**Exercise brief**: From the first line to the last, transcribe the material exactly.

**Supplied data**:
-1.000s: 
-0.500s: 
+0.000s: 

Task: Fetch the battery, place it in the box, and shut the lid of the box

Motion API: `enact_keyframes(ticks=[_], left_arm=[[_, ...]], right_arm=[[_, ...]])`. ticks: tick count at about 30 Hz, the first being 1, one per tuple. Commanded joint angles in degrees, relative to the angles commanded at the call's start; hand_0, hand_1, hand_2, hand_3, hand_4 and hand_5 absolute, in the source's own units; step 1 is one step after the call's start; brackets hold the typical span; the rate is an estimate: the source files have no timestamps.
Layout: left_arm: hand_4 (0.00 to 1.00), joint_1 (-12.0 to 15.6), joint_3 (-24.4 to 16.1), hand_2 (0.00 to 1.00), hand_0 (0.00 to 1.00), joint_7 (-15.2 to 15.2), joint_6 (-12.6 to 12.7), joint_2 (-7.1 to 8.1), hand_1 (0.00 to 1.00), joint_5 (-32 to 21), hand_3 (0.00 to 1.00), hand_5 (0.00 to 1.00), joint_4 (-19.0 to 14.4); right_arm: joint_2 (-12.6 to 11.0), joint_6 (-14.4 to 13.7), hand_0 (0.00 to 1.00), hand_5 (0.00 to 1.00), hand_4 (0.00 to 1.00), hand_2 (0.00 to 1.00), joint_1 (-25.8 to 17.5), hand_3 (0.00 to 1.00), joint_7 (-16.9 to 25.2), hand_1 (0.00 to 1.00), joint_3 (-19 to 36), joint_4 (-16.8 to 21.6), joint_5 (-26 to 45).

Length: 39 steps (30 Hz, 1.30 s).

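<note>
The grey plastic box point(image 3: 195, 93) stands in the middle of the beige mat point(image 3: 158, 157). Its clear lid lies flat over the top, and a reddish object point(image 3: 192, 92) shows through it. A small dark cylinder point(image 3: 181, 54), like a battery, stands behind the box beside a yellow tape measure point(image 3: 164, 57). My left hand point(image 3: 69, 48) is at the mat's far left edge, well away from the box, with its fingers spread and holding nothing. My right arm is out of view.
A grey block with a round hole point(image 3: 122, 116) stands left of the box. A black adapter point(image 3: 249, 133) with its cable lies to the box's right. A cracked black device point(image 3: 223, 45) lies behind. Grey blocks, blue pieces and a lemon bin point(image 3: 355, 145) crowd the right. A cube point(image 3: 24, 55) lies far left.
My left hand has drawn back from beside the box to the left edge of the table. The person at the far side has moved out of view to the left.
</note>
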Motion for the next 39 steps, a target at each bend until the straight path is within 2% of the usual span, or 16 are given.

**Result of this exercise**:
-1.000s: 
-0.500s: 
+0.000s: 

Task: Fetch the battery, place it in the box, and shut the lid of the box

Motion API: `enact_keyframes(ticks=[_], left_arm=[[_, ...]], right_arm=[[_, ...]])`. ticks: tick count at about 30 Hz, the first being 1, one per tuple. Commanded joint angles in degrees, relative to the angles commanded at the call's start; hand_0, hand_1, hand_2, hand_3, hand_4 and hand_5 absolute, in the source's own units; step 1 is one step after the call's start; brackets hold the typical span; the rate is an estimate: the source files have no timestamps.
Layout: left_arm: hand_4 (0.00 to 1.00), joint_1 (-12.0 to 15.6), joint_3 (-24.4 to 16.1), hand_2 (0.00 to 1.00), hand_0 (0.00 to 1.00), joint_7 (-15.2 to 15.2), joint_6 (-12.6 to 12.7), joint_2 (-7.1 to 8.1), hand_1 (0.00 to 1.00), joint_5 (-32 to 21), hand_3 (0.00 to 1.00), hand_5 (0.00 to 1.00), joint_4 (-19.0 to 14.4); right_arm: joint_2 (-12.6 to 11.0), joint_6 (-14.4 to 13.7), hand_0 (0.00 to 1.00), hand_5 (0.00 to 1.00), hand_4 (0.00 to 1.00), hand_2 (0.00 to 1.00), joint_1 (-25.8 to 17.5), hand_3 (0.00 to 1.00), joint_7 (-16.9 to 25.2), hand_1 (0.00 to 1.00), joint_3 (-19 to 36), joint_4 (-16.8 to 21.6), joint_5 (-26 to 45).

Length: 39 steps (30 Hz, 1.30 s).

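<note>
The grey plastic box point(image 3: 195, 93) stands in the middle of the beige mat point(image 3: 158, 157). Its clear lid lies flat over the top, and a reddish object point(image 3: 192, 92) shows through it. A small dark cylinder point(image 3: 181, 54), like a battery, stands behind the box beside a yellow tape measure point(image 3: 164, 57). My left hand point(image 3: 69, 48) is at the mat's far left edge, well away from the box, with its fingers spread and holding nothing. My right arm is out of view.
A grey block with a round hole point(image 3: 122, 116) stands left of the box. A black adapter point(image 3: 249, 133) with its cable lies to the box's right. A cracked black device point(image 3: 223, 45) lies behind. Grey blocks, blue pieces and a lemon bin point(image 3: 355, 145) crowd the right. A cube point(image 3: 24, 55) lies far left.
My left hand has drawn back from beside the box to the left edge of the table. The person at the far side has moved out of view to the left.
</note>
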Motion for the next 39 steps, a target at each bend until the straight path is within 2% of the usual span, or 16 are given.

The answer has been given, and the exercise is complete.